A 2011 review of drugs (Smith) used for fibromyalgia found that only one of the three trials included showed that cyclobenzaprine reduced the pain of fibromyalgia. The successful trial also showed improvements in sleep, as well as overall improvement. However, the researchers found no significant differences in stiffness, fatigue, tender points, muscle tightness, or total pain load.

The review found that results from smaller trials were often not significant, possibly because they included too few people.

An earlier analysis (Tofferi) of medical literature says that fibromyalgia patients taking cyclobenzaprine were three times as likely to report better sleep, fewer symptoms and more overall improvement than people in control groups.

Some older studies pointed to improvements in the short term, but no significant long-term improvement.

In 2011, a small study focused on sleep physiology (Moldofsky) concluded that very low-dose cyclobenzaprine improved the quality of sleep in people with fibromyalgia. Researchers said they also saw improvements in pain, tenderness, and depression.


A typical adult dosage of cyclobenzaprine is between 5 and 10 mg, taken up to three times a day. An extended-release form, which is generally taken in doses of 15 to 30 mg once a day, is also available.

In the fibromyalgia trial on sleep physiology, participants were given steadily escalating doses of 1 to 4 mg, taken only at bedtime.
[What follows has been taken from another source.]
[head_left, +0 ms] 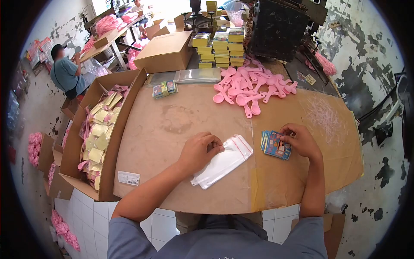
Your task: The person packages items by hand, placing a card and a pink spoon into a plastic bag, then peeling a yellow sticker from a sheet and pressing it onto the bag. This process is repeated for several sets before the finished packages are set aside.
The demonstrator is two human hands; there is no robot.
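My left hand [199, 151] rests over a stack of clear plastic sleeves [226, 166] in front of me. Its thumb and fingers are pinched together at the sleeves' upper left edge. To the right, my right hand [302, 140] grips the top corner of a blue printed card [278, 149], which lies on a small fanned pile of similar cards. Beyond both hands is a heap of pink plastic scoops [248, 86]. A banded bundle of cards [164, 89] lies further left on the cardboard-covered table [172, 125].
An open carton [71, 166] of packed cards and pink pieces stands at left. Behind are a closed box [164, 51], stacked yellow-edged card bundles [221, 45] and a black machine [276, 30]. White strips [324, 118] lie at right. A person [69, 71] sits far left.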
Lower dosages are typically linked to fewer side effects.

Side Effects

Some side effects of cyclobenzaprine are serious enough that you should report them to your doctor immediately. They include:

  • Allergic reaction (rash, hives, swelling of the face, lips or tongue)
  • Chest pain or heaviness, especially with pain spreading to the shoulder or arm
  • Rapid, pounding or uneven heartbeat
  • Sudden numbness or weakness
  • Confusion or loss of coordination
  • Sudden headache
  • Hallucinations
  • Seizures
  • Nausea or vomiting

Less serious side effects include:

  • Dry mouth
  • Blurred vision
  • Sleepiness
  • Loss of appetite
  • Stomach pain
  • Diarrhea, constipation or gas

A Word From Verywell

If you're interested in taking cyclobenzaprine, talk to your doctor about it. He or she can help you decide whether this medication is potentially beneficial to you as well as safe to take alongside your other medications.